The required result is a copy of each line below in which "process" appears.
_ _ _ _
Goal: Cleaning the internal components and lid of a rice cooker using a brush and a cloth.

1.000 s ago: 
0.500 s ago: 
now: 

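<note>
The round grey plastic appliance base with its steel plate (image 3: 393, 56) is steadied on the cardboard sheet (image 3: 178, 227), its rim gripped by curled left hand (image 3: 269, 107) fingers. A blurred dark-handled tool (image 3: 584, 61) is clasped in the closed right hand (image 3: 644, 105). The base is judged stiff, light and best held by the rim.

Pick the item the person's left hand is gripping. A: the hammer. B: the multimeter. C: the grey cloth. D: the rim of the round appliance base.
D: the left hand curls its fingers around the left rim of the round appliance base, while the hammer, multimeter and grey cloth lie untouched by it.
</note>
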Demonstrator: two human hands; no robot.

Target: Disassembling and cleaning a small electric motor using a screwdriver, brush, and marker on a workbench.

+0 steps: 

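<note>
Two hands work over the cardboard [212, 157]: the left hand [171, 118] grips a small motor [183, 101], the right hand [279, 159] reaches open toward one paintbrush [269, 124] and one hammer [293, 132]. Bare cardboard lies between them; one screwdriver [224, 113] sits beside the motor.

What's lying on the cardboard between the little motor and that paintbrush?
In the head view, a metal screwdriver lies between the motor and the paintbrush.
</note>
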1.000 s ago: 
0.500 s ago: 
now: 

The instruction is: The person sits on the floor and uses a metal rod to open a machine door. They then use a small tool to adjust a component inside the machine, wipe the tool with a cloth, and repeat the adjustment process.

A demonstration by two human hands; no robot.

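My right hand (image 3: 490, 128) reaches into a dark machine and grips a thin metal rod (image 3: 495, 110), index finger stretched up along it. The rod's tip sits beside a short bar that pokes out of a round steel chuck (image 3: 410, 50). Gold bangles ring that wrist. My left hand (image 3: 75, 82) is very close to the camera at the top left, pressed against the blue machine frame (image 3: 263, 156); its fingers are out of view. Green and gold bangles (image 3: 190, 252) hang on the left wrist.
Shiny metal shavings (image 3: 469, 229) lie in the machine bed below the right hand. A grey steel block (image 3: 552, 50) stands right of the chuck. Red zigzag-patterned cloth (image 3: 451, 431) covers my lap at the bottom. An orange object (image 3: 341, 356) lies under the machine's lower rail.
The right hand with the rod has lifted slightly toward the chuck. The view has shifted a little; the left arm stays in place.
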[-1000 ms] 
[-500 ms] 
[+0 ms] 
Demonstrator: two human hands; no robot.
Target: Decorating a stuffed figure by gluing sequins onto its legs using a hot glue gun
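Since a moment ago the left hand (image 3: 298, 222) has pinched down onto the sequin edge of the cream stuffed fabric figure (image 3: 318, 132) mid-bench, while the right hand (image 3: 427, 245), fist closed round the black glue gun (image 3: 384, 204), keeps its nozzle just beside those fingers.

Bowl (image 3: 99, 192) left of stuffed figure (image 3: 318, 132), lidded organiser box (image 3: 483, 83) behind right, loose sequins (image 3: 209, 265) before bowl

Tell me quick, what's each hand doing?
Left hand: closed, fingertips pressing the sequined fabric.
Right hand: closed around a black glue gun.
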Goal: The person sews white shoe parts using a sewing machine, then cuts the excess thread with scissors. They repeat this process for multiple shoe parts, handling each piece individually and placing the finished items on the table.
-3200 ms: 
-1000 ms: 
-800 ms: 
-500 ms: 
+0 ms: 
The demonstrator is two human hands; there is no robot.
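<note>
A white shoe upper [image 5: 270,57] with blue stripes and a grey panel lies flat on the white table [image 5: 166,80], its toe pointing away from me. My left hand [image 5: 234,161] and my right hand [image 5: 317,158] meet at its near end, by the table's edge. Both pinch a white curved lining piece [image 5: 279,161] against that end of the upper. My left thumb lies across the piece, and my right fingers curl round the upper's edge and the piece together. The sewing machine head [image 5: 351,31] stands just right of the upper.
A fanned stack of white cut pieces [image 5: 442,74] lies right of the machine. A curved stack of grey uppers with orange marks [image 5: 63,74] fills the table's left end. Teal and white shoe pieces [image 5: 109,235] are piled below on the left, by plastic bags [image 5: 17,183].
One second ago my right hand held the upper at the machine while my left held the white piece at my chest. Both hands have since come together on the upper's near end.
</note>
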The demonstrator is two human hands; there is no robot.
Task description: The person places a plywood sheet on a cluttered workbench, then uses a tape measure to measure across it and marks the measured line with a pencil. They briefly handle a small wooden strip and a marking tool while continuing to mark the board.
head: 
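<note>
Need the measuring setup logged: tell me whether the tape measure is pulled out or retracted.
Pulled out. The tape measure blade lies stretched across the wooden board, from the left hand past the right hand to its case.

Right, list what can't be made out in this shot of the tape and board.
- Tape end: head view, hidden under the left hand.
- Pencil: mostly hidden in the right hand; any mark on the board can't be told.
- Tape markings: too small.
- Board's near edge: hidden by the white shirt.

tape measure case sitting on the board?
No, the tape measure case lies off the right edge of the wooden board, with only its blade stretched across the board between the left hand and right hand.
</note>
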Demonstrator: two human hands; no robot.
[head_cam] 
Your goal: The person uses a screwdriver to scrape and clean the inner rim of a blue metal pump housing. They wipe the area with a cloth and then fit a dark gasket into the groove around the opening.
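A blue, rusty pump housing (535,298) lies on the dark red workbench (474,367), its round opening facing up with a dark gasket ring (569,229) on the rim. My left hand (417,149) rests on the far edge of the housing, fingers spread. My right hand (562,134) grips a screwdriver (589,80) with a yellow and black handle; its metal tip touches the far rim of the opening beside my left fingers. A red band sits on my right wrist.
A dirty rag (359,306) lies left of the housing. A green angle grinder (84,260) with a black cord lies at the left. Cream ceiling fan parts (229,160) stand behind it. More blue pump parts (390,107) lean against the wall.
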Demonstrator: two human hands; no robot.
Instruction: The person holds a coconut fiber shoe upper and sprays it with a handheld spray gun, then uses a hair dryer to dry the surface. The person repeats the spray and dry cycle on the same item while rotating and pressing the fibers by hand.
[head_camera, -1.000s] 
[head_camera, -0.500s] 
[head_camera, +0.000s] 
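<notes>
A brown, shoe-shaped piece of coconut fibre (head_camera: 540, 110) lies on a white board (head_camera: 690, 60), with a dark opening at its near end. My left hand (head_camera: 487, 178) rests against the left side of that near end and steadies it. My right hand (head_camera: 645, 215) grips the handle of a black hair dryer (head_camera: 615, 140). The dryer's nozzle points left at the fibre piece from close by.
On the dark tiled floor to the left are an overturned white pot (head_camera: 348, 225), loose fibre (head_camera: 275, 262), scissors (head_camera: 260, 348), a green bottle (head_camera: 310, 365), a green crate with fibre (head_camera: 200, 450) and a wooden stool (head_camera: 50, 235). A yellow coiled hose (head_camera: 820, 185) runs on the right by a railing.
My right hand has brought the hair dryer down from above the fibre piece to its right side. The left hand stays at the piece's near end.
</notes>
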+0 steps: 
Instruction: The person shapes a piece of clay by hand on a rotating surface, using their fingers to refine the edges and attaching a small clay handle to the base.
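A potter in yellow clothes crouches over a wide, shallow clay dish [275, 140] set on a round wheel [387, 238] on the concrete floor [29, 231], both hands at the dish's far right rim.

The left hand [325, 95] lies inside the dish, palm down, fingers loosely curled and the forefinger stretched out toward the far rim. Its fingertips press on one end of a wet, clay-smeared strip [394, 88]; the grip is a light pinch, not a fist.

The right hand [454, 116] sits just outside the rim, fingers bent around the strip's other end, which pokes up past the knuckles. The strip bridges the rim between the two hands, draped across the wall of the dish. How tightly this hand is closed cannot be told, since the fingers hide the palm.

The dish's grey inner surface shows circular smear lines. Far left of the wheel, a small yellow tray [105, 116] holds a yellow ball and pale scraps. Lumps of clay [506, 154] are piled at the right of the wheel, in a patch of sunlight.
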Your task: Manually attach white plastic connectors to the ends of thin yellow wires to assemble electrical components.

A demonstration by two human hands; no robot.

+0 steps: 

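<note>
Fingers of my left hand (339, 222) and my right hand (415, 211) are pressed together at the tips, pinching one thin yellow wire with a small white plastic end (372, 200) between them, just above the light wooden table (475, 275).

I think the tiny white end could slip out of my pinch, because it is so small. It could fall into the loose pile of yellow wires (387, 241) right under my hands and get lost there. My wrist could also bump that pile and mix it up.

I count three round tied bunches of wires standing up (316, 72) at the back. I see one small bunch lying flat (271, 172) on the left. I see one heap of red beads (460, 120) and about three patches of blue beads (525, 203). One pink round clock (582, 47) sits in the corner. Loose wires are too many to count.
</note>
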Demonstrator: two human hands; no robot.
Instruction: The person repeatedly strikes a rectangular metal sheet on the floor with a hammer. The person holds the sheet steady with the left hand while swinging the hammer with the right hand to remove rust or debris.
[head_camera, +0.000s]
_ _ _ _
## Task output
The instruction is: The person sits on the floor and uses a metal rod to open a machine door. They then use a small tool to adjust a component inside the machine, wipe the tool with a cloth, and repeat the adjustment process.
Goal: The person sews white shoe parts using a sewing machine, then cuts the excess thread with scissors. They repeat this process for multiple shoe parts, handling each piece individually and placing the finished items on the table.

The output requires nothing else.